Comme en Inde, bon nombre des raisons de la défécation à l’air libre dans les pays d’Afrique subsaharienne concernent les croyances et les valeurs socioculturelles. Par conséquent, les succès et les limites de l’approche adoptée en Inde ont le potentiel d’éclairer des pratiques plus efficaces dans cette région.

Au Niger, 68% de la population pratiquait la défécation à l’air libre en 2020, selon la Banque mondiale, et seulement 13% de la population avait accès à des services d’assainissement de base tels que des toilettes. Par conséquent, un déploiement rapide et généralisé de ces services d’assainissement, comme on l’a vu en Inde, a le potentiel de modifier radicalement les taux de défécation à l’air libre au Niger.

Approche pratique et culturelle

Il existe quelques exemples d’approches pratiques et culturelles pour réduire les taux de défécation à l’air libre. Entre 2017 et 2018, l’UNICEF s’est associé au gouvernement du Niger pour élaborer un plan visant à mettre fin à la défécation à l’air libre d’ici 2030. En 2020, la commune de Bagaroua est devenue la première communauté sans défécation à l’air libre au Niger. Le chef de la communauté a attribué le succès au déploiement des toilettes dans la région, qui a vu l’accès aux latrines passer de 10,3% à 100%, ainsi qu’au programme de «sensibilisation» qui a favorisé le changement de comportement.

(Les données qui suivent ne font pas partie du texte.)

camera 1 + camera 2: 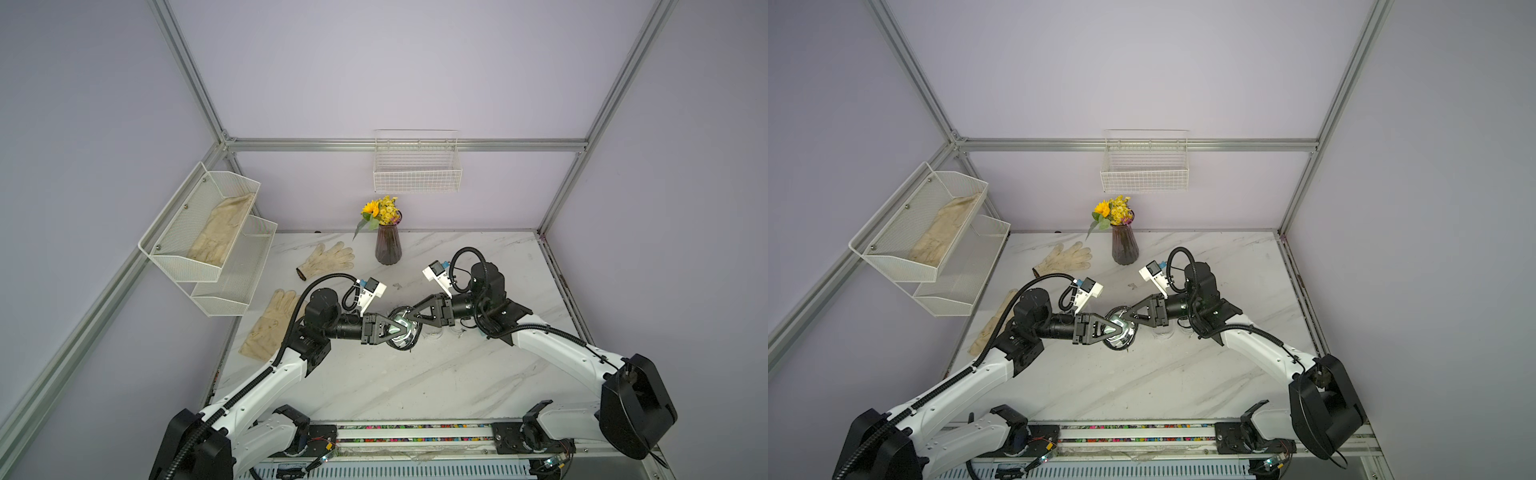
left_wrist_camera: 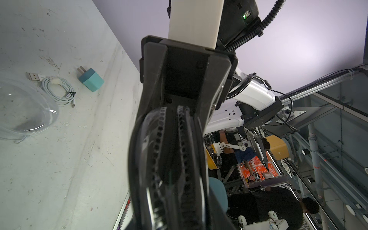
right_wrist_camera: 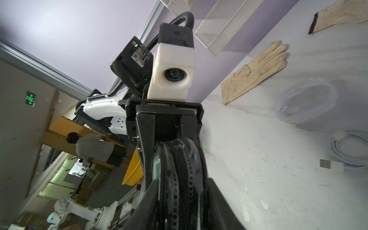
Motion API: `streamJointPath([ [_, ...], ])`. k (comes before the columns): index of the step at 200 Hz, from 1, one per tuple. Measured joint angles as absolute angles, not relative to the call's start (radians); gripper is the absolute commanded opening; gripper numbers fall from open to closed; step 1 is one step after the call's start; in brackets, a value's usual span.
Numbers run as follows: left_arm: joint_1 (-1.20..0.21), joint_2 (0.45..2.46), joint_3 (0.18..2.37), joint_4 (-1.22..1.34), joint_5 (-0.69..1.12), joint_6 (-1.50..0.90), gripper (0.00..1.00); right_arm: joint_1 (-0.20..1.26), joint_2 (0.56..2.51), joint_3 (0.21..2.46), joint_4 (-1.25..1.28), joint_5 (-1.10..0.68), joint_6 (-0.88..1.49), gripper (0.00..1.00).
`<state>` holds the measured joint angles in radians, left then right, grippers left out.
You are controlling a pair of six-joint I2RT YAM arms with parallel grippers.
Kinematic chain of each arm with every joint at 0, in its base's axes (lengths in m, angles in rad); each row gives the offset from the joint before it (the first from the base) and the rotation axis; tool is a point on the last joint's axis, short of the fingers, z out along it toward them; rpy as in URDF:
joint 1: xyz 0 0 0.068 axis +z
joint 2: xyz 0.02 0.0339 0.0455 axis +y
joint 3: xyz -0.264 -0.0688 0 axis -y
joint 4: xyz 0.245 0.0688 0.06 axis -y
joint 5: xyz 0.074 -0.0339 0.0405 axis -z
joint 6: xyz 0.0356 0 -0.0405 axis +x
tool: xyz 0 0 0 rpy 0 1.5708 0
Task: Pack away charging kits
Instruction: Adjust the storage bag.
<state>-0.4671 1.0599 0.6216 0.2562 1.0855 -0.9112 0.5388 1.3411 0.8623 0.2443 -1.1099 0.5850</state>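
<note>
You have left jaws and right jaws both clenched on the case point(image 1: 409, 337), held between them (clear of the table point(image 1: 415, 382)); a plug point(image 2: 91, 79) and cable point(image 2: 59, 89) lie under the right jaws.

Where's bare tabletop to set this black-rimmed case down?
Bare marble: the wide front strip along the rail, and the back right corner past the vase. Crowded: gloves on the left, clear cases and cables mid-table near the black-rimmed case.

The left gripper point(image 3: 177, 143) clamps the black-rimmed case point(image 3: 179, 189); clear case point(image 3: 304, 103), cable point(image 3: 348, 149) and glove point(image 3: 256, 71) lie beside.
</note>
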Motion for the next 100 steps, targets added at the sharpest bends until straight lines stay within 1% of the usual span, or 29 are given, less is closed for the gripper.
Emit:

Grâce au travail effectué par l’UNICEF et le gouvernement du Niger, de nombreux parents de la commune de Bagaroua ont déclaré avoir pris conscience de la nécessité de changer leurs comportements pour assurer la sécurité de leurs enfants.

Armée des leçons de l’Inde et d’autres pays associées à un déploiement pratique d’installations sanitaires avec une initiative d’éducation sensible à la culture, la communauté internationale pourrait travailler plus efficacement pour mettre fin à la défécation à l’air libre en Afrique subsaharienne.